_WHAT YOU NEED TO DO_.
Every line of the material below in which "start" shows up is to be located and copied.

__________________________________________________

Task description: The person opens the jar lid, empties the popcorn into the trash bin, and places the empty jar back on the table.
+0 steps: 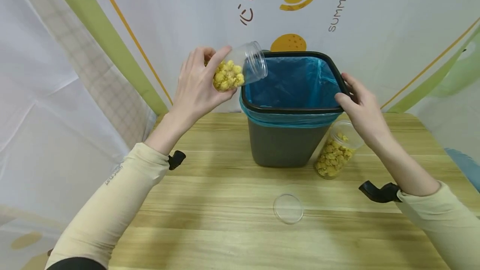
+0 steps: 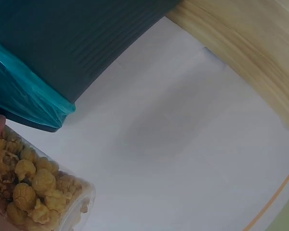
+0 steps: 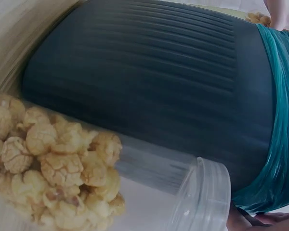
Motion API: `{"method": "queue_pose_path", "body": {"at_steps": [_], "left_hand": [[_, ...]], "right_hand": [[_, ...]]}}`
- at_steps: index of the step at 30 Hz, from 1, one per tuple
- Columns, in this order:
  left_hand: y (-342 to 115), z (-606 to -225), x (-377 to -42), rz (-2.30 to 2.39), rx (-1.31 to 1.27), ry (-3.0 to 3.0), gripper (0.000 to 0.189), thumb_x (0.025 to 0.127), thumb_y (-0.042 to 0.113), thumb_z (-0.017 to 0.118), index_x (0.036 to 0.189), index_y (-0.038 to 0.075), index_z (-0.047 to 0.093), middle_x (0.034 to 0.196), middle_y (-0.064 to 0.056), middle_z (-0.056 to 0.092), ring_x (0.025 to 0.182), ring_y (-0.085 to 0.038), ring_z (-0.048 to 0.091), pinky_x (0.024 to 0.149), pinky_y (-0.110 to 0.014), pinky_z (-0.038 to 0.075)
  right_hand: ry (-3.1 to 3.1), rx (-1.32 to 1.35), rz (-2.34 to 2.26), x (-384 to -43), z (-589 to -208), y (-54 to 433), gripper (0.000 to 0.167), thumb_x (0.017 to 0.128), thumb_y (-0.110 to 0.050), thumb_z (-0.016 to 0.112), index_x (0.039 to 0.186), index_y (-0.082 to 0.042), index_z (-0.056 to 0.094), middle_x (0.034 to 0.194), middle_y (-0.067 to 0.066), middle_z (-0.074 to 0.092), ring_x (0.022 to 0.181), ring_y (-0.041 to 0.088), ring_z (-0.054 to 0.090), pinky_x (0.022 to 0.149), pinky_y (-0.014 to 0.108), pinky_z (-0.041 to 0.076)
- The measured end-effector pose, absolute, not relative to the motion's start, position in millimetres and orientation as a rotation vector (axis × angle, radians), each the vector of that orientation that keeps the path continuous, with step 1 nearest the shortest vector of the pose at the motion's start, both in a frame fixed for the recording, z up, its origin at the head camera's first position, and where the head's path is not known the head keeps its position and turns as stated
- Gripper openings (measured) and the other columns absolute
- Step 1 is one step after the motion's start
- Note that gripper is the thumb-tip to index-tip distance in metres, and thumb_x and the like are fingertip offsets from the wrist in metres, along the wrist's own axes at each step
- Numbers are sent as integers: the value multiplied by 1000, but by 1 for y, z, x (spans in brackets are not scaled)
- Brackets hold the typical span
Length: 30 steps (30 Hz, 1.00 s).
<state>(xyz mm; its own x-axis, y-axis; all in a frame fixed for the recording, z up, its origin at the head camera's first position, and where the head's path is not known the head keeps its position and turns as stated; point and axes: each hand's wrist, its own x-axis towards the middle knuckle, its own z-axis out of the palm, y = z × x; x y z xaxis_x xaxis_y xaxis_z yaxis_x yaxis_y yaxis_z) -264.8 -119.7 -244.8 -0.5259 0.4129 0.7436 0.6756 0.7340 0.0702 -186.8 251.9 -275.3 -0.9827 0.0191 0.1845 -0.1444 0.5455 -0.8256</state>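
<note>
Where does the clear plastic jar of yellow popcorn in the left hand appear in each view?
Head: left of centre, the clear plastic popcorn jar tilted in the left hand.
Left wrist: bottom-left corner, the jar cut off by the frame.
Right wrist: top right, only a sliver of the jar beside that hand; the large foreground popcorn jar is another.
Shared landmark: the dark grey plastic bin with its blue plastic liner.

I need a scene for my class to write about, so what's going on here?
A person's left hand holds a clear jar tipped nearly sideways, its mouth at the left rim of a lined bin. The popcorn in the jar sits toward the base end. The right hand grips the bin's opposite rim. Another popcorn jar stands on the table by the bin's right side, and a clear disc, perhaps a lid, lies in front.
</note>
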Motion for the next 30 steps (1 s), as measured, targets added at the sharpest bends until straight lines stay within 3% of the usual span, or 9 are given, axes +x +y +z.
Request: {"method": "queue_pose_path", "body": {"at_steps": [6, 13, 20, 26, 30], "left_hand": [[-117, -237, -265, -382, -807, -2236, 79, 80, 34, 85, 148, 28, 46, 127, -16, 51, 108, -34, 50, 87, -49, 44], [-110, -227, -266, -288, -888, -2217, 77, 83, 31, 83, 149, 27, 45, 128, -17, 51, 116, -36, 48, 98, -55, 42], [-103, -219, -265, -192, -936, -2179, 74, 83, 29, 83, 148, 26, 48, 132, -19, 54, 125, -37, 48, 104, -54, 40], [-99, -215, -267, -87, -937, -2164, 69, 84, 25, 82, 145, 26, 49, 134, -18, 54, 125, -37, 49, 107, -53, 39], [-96, -212, -268, -30, -945, -2149, 68, 85, 23, 82, 143, 25, 48, 134, -17, 53, 122, -37, 49, 106, -53, 39]], "right_hand": [[-2582, 105, 1472, -188, -277, 249, 65, 105, -36, 38, 166, -25, 17, 168, 17, 32, 149, 34, 38, 114, 41, 36], [-2601, 84, 1489, -186, -276, 250, 67, 105, -38, 37, 166, -21, 16, 172, 9, 22, 156, 30, 30, 120, 49, 31], [-2614, 79, 1476, -186, -275, 250, 67, 105, -40, 37, 166, -20, 17, 170, 12, 27, 151, 30, 35, 116, 50, 33], [-2617, 71, 1474, -186, -275, 250, 68, 105, -40, 37, 166, -18, 17, 169, 14, 29, 148, 30, 37, 114, 49, 34], [-2628, 70, 1471, -186, -274, 251, 69, 105, -41, 36, 166, -17, 16, 170, 14, 28, 150, 32, 35, 116, 55, 32]]}}
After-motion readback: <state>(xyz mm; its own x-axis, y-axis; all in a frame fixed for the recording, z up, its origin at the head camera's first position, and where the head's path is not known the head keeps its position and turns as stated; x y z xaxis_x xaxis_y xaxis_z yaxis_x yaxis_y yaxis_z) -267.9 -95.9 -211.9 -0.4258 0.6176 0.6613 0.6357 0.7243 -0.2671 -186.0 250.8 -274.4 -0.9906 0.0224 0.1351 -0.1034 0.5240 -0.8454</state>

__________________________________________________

_RESPONSE TO THE TASK_.
- The measured end-effector pose, absolute, not relative to the motion's start, position in millimetres and orientation as a rotation vector (axis × angle, radians), each the vector of that orientation that keeps the path continuous, with step 1 nearest the shortest vector of the pose at the motion's start, both in a frame fixed for the recording, z up, its origin at the head camera's first position, and where the head's path is not known the head keeps its position and turns as stated
- Step 1 is one step after the motion's start

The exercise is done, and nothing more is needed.